One of the issues that Penn students in attendance brought up was how to revamp the University’s Asian-American Studies Program, according to College sophomore Nishat Shahabuddin, APSC’s vice chair of political affairs.
“It was cool to network and exchange advice on things that [attendees] can do on this issue,” Shahabuddin said.
Student attendees agreed that continued support from both Penn and the government is necessary to raise awareness about the issues discussed during the conference.
“Oftentimes we would like to think that America has made progress in terms of racial issues,” Leong said. “Of course we have, but sometimes [it seems like] everything is fixed but it’s actually not.”

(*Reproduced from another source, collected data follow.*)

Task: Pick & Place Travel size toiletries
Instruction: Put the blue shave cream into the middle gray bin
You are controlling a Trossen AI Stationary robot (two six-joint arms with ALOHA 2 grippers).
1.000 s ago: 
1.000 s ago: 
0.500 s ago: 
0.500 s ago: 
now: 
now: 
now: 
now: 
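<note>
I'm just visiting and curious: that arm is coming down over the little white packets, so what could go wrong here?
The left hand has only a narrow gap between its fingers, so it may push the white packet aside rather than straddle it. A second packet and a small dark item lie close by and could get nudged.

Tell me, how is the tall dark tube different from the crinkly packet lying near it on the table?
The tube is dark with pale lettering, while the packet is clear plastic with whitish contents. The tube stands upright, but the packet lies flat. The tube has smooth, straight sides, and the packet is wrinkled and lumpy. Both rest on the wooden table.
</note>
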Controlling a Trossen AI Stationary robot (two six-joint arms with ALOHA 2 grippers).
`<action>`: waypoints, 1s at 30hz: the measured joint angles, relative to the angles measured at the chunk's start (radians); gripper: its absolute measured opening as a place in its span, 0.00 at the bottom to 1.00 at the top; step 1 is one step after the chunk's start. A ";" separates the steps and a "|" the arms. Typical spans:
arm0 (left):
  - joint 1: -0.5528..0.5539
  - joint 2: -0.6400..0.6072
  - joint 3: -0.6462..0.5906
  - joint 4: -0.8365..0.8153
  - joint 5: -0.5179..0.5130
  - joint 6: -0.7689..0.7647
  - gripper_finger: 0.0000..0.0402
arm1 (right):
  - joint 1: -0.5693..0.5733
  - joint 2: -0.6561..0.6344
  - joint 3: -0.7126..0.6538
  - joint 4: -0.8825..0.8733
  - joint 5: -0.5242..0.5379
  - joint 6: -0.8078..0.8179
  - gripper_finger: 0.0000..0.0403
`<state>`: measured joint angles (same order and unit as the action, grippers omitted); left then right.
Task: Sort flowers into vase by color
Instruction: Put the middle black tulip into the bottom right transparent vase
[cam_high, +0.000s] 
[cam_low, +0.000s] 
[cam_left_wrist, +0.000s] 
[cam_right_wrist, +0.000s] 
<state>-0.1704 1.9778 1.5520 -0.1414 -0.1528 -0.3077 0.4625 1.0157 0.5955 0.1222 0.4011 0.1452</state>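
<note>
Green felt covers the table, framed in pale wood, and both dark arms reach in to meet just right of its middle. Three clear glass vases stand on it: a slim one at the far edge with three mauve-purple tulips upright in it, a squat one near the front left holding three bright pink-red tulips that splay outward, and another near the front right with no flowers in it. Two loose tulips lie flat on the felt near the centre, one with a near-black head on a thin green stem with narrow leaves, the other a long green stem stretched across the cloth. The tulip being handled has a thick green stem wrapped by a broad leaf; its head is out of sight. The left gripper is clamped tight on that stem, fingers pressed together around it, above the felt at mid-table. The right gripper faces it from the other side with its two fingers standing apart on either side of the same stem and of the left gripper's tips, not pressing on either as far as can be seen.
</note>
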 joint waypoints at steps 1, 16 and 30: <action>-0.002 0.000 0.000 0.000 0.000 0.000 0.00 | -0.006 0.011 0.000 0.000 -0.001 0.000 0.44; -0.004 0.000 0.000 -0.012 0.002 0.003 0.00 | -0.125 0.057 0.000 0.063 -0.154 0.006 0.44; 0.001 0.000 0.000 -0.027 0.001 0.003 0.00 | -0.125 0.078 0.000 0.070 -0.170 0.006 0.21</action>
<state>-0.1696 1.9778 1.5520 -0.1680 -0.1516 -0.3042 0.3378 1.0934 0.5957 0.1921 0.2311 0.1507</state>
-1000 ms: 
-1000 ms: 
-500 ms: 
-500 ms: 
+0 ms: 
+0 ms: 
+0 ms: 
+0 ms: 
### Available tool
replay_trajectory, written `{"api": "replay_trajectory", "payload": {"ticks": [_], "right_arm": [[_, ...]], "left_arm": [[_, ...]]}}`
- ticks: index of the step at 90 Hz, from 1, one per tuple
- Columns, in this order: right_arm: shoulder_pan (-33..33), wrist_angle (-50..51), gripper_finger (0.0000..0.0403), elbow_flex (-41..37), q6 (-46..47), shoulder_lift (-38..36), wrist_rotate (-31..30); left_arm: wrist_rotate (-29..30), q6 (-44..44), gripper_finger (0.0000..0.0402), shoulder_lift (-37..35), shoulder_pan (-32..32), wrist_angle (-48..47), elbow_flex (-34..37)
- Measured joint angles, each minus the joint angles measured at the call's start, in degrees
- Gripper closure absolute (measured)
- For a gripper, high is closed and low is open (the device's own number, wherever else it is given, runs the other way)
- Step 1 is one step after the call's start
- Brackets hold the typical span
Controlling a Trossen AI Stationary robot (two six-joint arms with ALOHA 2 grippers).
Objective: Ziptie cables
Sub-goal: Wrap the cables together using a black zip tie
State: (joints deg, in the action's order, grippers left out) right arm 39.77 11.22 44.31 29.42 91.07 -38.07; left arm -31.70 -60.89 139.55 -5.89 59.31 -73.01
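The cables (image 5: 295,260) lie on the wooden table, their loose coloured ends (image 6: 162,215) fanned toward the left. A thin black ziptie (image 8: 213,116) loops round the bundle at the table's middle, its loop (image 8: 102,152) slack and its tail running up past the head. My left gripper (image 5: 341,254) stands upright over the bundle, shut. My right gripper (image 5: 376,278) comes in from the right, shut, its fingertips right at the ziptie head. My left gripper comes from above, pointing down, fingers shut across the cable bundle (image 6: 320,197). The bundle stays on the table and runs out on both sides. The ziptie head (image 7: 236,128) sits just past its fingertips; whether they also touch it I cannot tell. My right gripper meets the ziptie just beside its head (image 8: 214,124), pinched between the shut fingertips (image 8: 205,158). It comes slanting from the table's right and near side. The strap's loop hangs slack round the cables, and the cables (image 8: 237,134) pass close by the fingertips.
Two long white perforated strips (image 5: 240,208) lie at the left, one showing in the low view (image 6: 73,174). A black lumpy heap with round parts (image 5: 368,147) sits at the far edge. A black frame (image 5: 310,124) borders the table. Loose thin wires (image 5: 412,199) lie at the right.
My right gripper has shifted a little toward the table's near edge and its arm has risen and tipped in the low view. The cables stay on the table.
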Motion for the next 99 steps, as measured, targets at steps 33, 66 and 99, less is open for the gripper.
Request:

Penn’s Asian American and Pacific Islander population, which comprises more than 20 percent of the undergraduate student body, should also consider what they can do to help others in need, Fan said.
“Many [Asian] students want to go into the professional service industry, and not that many students are interested in going into government service or the public sector in general,” she added. “There is a separation between community service and [a] professional career, and I think exposing students to these conferences will encourage them to consider a different career.”